Merge pull request #1 from abshk-jr/main

t-paul · web-flow · commit fd59b1146b43 · 2021-06-25T00:40:25.000+02:00
Generator for Offline Documentation
diff --git a/.github/workflows/release.yml b/.github/workflows/release.yml
@@ -0,0 +1,27 @@
+name: release
+
+on:
+  workflow_dispatch:
+
+jobs:
+  build:
+    runs-on: ubuntu-latest
+    steps:
+      - name: Checkout
+        uses: actions/checkout@v2
+
+      - name: Run .py script for Doc Generation
+        run: |
+          cmake . -Bbuild
+          cmake --build build
+
+      - name: Upload zipped doc file to release
+        uses: svenstaro/upload-release-action@v2
+        with:
+          repo_token: ${{ secrets.GITHUB_TOKEN }}
+          file: build/docs.zip
+          asset_name: Generated-Offline-Manual.zip
+          tag: Docs-Release
+          overwrite: true
+          body: "This is a release containing the Docs Generated using Github Actions."
+
diff --git a/CMakeLists.txt b/CMakeLists.txt
@@ -0,0 +1,9 @@
+cmake_minimum_required(VERSION 3.16)
+
+find_package(Python3 COMPONENTS Interpreter)
+
+set(Doc_Script ${CMAKE_CURRENT_SOURCE_DIR}/scripts/offline-doc-generator.py)
+    
+execute_process(COMMAND ${Python3_EXECUTABLE} -m pip install -r ${CMAKE_CURRENT_SOURCE_DIR}/scripts/requirements.txt)
+
+add_custom_target(doc ALL COMMAND ${Python3_EXECUTABLE} ${Doc_Script})

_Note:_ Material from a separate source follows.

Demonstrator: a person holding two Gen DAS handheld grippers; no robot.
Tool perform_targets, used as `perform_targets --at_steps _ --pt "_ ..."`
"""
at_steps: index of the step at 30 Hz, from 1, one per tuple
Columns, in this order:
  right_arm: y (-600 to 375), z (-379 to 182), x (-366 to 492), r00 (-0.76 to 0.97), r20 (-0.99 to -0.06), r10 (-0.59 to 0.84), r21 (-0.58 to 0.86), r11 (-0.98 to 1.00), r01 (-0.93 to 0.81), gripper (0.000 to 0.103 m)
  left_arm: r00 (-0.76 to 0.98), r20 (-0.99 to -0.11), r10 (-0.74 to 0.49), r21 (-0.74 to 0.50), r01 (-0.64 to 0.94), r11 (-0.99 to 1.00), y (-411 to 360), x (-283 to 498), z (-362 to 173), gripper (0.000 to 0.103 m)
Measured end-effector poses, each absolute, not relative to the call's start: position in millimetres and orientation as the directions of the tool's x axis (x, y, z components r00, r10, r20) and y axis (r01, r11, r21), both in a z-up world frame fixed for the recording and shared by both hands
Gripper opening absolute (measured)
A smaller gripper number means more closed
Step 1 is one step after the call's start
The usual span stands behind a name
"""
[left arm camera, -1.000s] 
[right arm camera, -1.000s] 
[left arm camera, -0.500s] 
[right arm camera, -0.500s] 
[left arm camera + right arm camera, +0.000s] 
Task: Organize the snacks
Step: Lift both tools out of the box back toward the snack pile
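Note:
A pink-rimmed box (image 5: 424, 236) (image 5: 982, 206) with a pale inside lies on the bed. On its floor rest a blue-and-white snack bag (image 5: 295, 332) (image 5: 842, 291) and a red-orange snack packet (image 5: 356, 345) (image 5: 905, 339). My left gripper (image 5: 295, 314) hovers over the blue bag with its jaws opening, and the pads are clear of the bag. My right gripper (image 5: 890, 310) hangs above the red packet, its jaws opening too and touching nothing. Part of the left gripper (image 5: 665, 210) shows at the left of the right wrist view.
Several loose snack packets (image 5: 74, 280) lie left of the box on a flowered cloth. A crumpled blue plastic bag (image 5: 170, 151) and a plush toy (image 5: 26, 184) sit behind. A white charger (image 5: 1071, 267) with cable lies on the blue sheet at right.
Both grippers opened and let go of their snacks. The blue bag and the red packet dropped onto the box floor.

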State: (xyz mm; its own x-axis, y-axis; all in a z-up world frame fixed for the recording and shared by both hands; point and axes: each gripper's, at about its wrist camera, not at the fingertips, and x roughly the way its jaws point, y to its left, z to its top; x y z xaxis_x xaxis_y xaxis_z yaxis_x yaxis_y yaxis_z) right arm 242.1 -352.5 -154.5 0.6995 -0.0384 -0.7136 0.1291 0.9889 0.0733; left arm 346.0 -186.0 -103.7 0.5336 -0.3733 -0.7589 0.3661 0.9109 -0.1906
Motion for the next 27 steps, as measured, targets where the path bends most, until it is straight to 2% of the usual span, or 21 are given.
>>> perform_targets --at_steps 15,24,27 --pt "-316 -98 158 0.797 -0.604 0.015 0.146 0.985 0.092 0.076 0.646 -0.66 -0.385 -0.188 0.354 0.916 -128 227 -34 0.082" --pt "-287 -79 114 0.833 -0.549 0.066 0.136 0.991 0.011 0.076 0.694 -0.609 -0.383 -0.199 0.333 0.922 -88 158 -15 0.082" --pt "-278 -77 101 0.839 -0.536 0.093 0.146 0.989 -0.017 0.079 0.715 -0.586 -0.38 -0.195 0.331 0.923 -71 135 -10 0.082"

diff --git a/scripts/config.yml b/scripts/config.yml
@@ -0,0 +1,9 @@
+---
+url : 'https://en.wikibooks.org/wiki/OpenSCAD_User_Manual'
+url_css : 'https://en.wikipedia.org/w/load.php?debug=false&lang=en&modules=mediawiki.legacy.commonPrint,shared|skins.vector.styles&only=styles&skin=vector&*'
+url_wiki : 'https://en.wikibooks.org'
+url_api : 'https://en.wikibooks.org/w/api.php?action=parse&format=xml&prop=text&page='
+
+pages_for_exclusion : ['https://en.wikibooks.org/wiki/OpenSCAD_User_Manual/Example/Strandbeest']
+
+user_agent_val : 'Generator-for-Offline-Documentation (https://github.com/abshk-jr ; https://github.com/opencax/GSoC/issues/6 ; https://summerofcode.withgoogle.com/projects/#6746958066089984) urllib/3.9.0 [BeautifulSoup/4.9.0]'
diff --git a/scripts/offline-doc-generator.py b/scripts/offline-doc-generator.py
@@ -0,0 +1,287 @@
+'''
+This is the program for Generator for offline documentation
+more about which can be found out at https://github.com/opencax/GSoC/issues/6
+and the GSOC project details for the same are present at
+https://summerofcode.withgoogle.com/projects/#6746958066089984
+
+'''
+import urllib.request, urllib.parse, urllib.error, urllib.request, urllib.error, urllib.parse, os, yaml
+from bs4 import BeautifulSoup as bs,Comment, Doctype
+import shutil
+
+with open(os.path.join( os.path.dirname(__file__),'config.yml'),'r') as file:
+	config = yaml.safe_load(file)
+
+globals().update(config)
+
+'''
+The line above does the same work as the code given below
+---------------------------------------------------------
+url = config['url']
+url_css = config['url_css']
+url_wiki = config['url_wiki']
+url_api = config['url_api']
+pages_for_exclusion = config['pages_for_exclusion']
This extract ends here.